Your task is to quote the records from their first line through the line containing "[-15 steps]", with nothing added or left out.

+++ Supplied records +++

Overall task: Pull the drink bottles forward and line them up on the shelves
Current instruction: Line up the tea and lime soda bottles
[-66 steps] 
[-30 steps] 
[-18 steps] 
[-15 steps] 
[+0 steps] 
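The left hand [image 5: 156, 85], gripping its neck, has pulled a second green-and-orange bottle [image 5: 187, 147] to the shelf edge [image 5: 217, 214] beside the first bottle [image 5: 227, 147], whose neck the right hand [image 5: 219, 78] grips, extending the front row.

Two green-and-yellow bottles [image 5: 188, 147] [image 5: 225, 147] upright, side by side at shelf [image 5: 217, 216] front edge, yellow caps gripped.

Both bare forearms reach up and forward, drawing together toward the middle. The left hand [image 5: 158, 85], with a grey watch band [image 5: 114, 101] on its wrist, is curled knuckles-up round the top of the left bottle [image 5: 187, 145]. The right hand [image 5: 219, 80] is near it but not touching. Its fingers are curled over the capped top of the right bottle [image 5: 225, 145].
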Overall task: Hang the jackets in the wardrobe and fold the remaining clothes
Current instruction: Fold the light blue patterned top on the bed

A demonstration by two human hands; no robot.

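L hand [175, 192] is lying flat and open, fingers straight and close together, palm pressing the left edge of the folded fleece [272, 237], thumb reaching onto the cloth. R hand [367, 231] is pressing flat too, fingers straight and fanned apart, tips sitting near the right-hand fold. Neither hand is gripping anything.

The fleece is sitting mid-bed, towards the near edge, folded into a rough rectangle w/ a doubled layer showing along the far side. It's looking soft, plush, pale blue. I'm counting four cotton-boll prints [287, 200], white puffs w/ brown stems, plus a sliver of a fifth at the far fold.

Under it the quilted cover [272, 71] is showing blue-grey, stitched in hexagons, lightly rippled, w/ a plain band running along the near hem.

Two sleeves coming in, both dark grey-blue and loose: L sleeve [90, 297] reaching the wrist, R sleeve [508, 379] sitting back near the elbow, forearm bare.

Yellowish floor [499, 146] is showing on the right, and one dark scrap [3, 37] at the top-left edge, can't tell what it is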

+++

**Solution below**
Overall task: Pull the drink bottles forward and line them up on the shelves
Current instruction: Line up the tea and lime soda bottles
[-66 steps] 
[-30 steps] 
[-18 steps] 
[-15 steps] 

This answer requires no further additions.